■ **EXERCISE DETAILS**: Starting at the line with "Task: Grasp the" and going on through the line with "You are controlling", reproduce each line in the records below exactly and nothing more.

■ **DATA SUPPLIED**:

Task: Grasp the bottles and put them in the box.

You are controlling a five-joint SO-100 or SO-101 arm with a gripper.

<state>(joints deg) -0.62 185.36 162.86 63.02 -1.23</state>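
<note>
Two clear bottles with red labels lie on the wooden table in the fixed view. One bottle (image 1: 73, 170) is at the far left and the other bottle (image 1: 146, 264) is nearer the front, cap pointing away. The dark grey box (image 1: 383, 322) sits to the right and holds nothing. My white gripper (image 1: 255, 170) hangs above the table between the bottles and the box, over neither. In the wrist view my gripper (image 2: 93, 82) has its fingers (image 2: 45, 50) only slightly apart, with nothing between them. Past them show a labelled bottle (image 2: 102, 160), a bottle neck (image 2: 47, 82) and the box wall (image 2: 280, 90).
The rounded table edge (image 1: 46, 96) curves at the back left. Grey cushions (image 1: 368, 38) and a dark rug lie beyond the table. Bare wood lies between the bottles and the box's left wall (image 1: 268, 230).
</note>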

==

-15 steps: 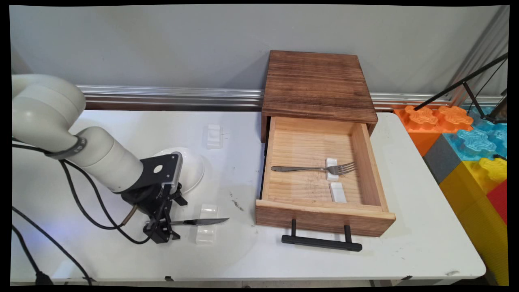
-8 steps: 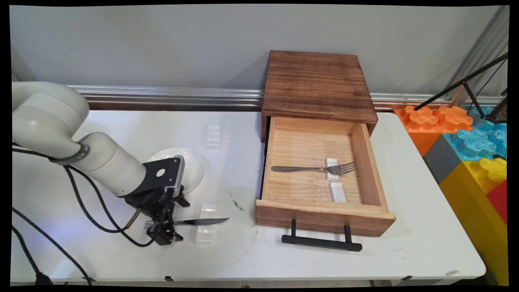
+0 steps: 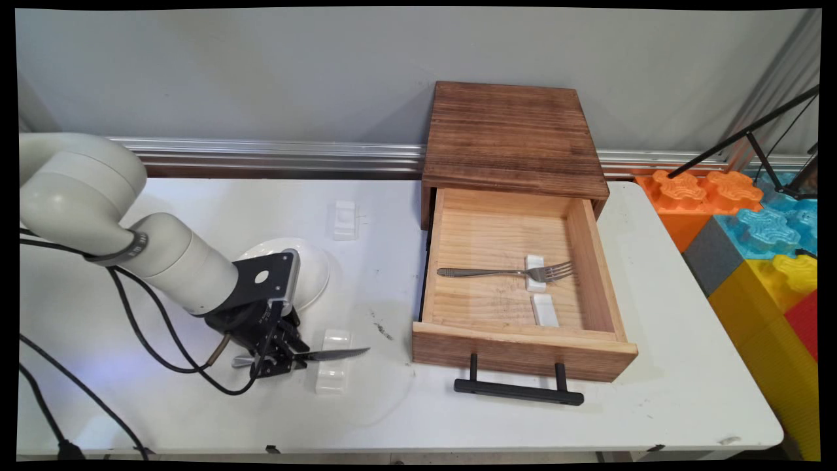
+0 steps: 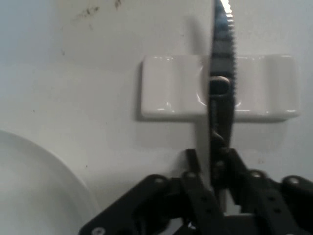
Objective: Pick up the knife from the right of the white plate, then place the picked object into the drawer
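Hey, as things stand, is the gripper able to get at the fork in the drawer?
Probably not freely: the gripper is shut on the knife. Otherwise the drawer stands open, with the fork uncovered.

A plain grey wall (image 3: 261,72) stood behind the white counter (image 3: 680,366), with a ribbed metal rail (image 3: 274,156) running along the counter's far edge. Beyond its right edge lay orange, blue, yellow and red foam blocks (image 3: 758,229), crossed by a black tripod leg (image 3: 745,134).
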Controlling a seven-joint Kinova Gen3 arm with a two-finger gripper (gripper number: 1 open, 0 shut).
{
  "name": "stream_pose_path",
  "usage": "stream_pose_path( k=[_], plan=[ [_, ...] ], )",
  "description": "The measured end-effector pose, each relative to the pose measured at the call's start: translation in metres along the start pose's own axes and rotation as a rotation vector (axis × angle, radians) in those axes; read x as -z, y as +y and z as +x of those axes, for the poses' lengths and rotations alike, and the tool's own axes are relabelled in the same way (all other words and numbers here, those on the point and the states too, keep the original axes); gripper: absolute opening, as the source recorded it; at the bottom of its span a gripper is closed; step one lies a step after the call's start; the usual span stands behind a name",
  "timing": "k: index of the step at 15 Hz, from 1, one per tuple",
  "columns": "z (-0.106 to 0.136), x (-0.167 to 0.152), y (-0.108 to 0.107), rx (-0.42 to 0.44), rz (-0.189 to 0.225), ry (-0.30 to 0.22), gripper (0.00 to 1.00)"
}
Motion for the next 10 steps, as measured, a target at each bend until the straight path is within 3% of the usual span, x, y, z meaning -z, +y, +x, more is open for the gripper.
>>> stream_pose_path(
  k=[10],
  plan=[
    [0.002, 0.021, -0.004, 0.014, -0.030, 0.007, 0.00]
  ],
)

■ **RESULT OF THE TASK**:
Task: Grasp the bottles and put them in the box.

You are controlling a five-joint SO-100 or SO-101 arm with a gripper.

The submitted answer is complete.